Many American women deliver their babies by cesarean birth, which means the baby is born through a surgical incision made in the mother's abdomen and uterus. At one time it was thought that once a woman had a cesarean birth, she would always have a cesarean birth in any subsequent pregnancies.
Today, that thinking is changing. Many women who have had cesarean births can attempt to deliver vaginally (referred to as a VBAC or vaginal birth after cesarean) if no risk factors are present. In fact, 60 to 80 percent of these women go on to have successful vaginal deliveries.
According to the American College of Obstetricians and Gynecologists, VBAC can be a safe option for many women. However, it is not the right choice for all women, and there are some risks.
Why attempt vaginal delivery?
Less risk. A vaginal delivery usually has fewer complications for the mother than cesarean birth. A cesarean delivery requires major surgery and is performed under anesthesia. With a vaginal birth, there is no abdominal incision, so there are none of the risks associated with surgery, and the anesthesia risks tend to be lower. The major risk of VBAC is that the cesarean scar on the uterus may tear during labor. Some types of incisions on the uterus used in cesarean deliveries are more likely to rupture during vaginal delivery than others.

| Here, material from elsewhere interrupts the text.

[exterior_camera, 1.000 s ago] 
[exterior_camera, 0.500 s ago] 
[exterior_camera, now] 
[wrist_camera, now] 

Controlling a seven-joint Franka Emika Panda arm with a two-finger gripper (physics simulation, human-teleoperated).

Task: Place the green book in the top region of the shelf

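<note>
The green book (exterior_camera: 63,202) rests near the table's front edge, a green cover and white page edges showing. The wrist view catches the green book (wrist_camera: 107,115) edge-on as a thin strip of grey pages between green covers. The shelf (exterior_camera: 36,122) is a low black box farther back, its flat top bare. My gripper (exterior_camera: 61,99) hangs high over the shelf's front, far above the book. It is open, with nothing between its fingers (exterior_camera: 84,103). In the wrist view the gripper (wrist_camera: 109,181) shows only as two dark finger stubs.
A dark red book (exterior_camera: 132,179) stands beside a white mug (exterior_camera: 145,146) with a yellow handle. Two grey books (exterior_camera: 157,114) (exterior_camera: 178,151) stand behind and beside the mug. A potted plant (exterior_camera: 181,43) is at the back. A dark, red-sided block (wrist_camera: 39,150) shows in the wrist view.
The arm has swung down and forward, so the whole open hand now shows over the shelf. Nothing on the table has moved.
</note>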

Shorter recovery. The mother's stay in the hospital often is shorter after a vaginal delivery, and she usually will have less discomfort than after a cesarean birth. Recovery at home is usually faster after a vaginal birth, too.

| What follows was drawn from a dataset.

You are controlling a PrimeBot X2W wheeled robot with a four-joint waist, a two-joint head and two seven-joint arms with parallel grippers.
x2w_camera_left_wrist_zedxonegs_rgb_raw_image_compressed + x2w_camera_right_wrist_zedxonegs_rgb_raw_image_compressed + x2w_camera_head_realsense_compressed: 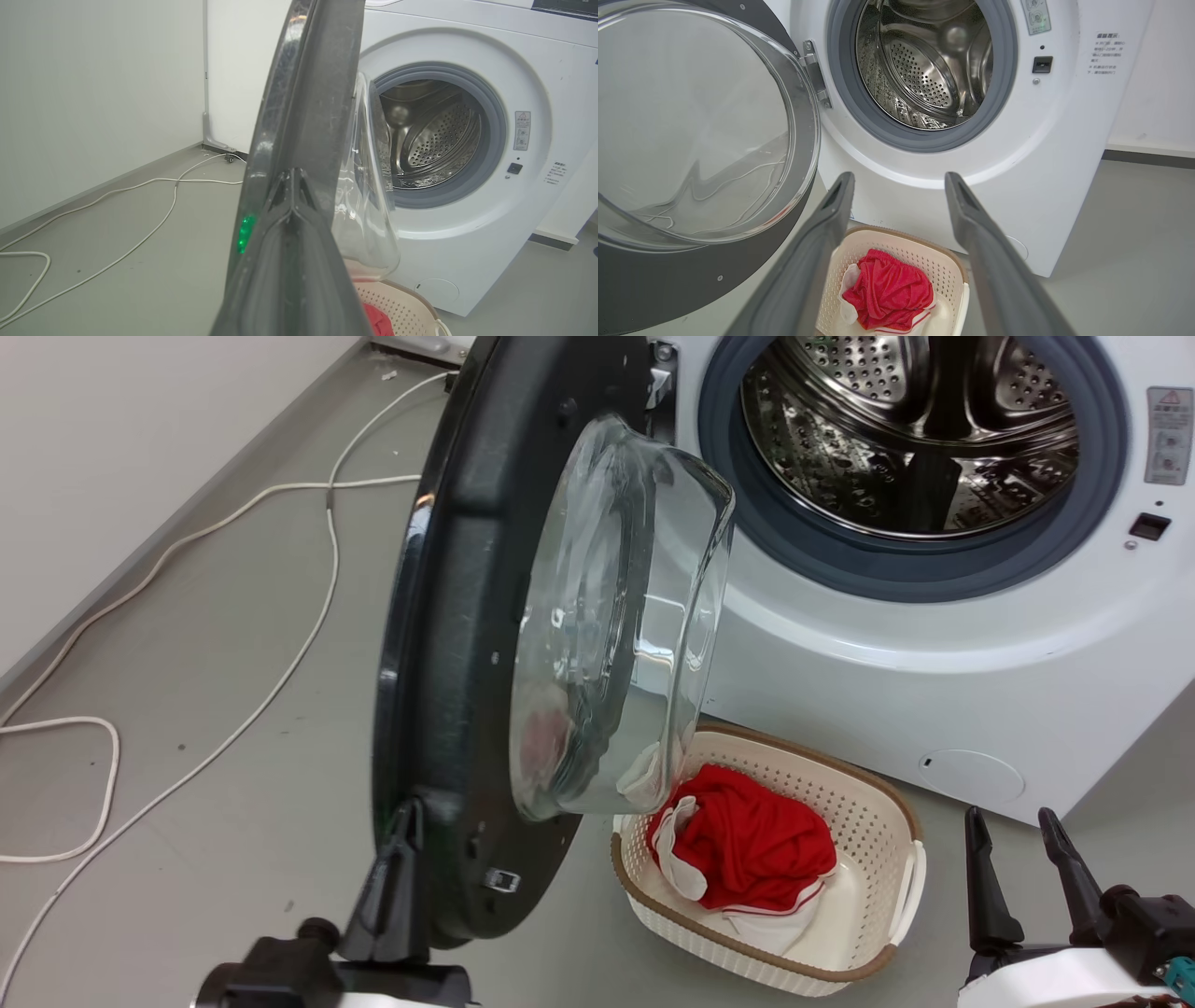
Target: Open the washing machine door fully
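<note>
– Half open: the door point(448, 644) stands square off the washer's point(934, 644) left edge.
– Left gripper point(406, 821), pinched shut against its lower rim, should push steadily round the hinge point(815, 74); right gripper point(1010, 817) gapes wide, idle.

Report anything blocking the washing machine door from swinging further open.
Nothing visible does. Past the washing machine door a white cable lies flat on the floor, lower than its rim; the basket sits on the door's other side.

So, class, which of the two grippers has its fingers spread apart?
The right gripper: its fingers stand apart, clear of the washing machine door; the left gripper is shut against the door's rim.
</note>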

More involvement. Some women wish to be awake and fully involved in the birth process. Since general anesthesia is sometimes used during cesarean delivery, the mother cannot always remain awake and experience the actual birth. There also may be more limits on the presence of others in the delivery room during a cesarean birth.

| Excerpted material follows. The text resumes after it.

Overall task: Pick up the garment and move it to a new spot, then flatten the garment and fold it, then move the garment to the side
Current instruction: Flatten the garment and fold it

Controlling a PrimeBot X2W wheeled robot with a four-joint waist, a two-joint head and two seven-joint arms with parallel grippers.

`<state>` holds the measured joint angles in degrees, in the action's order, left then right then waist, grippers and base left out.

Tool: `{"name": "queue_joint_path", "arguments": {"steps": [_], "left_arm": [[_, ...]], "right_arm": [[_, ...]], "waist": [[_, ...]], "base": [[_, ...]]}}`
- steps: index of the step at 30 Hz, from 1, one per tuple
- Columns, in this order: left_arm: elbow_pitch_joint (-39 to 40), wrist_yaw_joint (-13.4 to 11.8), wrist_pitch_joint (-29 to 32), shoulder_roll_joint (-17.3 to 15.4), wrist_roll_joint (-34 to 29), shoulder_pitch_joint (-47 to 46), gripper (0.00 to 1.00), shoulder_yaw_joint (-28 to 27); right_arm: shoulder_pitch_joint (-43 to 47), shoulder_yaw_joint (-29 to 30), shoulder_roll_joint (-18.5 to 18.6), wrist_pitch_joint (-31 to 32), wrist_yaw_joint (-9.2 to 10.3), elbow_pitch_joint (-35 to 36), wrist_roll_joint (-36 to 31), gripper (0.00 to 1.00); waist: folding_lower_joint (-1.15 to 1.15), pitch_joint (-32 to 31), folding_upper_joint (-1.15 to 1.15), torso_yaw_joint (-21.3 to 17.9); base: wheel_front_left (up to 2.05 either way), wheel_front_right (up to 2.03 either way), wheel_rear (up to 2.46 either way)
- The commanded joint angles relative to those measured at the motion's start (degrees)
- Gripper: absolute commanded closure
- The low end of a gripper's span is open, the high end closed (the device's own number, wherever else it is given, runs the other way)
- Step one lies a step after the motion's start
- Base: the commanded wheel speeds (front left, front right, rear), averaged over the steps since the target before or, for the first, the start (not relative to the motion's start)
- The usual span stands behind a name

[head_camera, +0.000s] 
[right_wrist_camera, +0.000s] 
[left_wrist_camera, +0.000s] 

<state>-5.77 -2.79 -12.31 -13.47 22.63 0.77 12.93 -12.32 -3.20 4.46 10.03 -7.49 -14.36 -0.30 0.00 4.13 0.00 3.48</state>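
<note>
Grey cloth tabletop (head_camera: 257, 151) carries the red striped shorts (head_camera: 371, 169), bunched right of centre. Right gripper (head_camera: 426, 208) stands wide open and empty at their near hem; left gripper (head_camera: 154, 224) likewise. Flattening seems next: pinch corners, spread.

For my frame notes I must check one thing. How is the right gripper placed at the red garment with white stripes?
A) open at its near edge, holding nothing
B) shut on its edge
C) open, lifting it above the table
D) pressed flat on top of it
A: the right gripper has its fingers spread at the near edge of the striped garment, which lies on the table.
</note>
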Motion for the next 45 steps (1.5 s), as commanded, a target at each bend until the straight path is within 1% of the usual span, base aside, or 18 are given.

Of course, there are a number of other factors to consider before you and your doctor decide if you are a good candidate for VBAC delivery. The factors that could influence your decision include the type of incision made in the uterus during previous cesarean birth(s), multiple births, the size and position of the baby in the womb, and medical conditions, such as high blood pressure or diabetes. Most hospitals are now requiring a separate consent to be signed for a vaginal birth if a woman has had a previous cesarean birth. Women attempting a VBAC should begin labor with close medical supervision in a hospital capable of emergency C-sections. VBAC should only be attempted in a hospital where an emergency C-section can be set up in less than 30 minutes.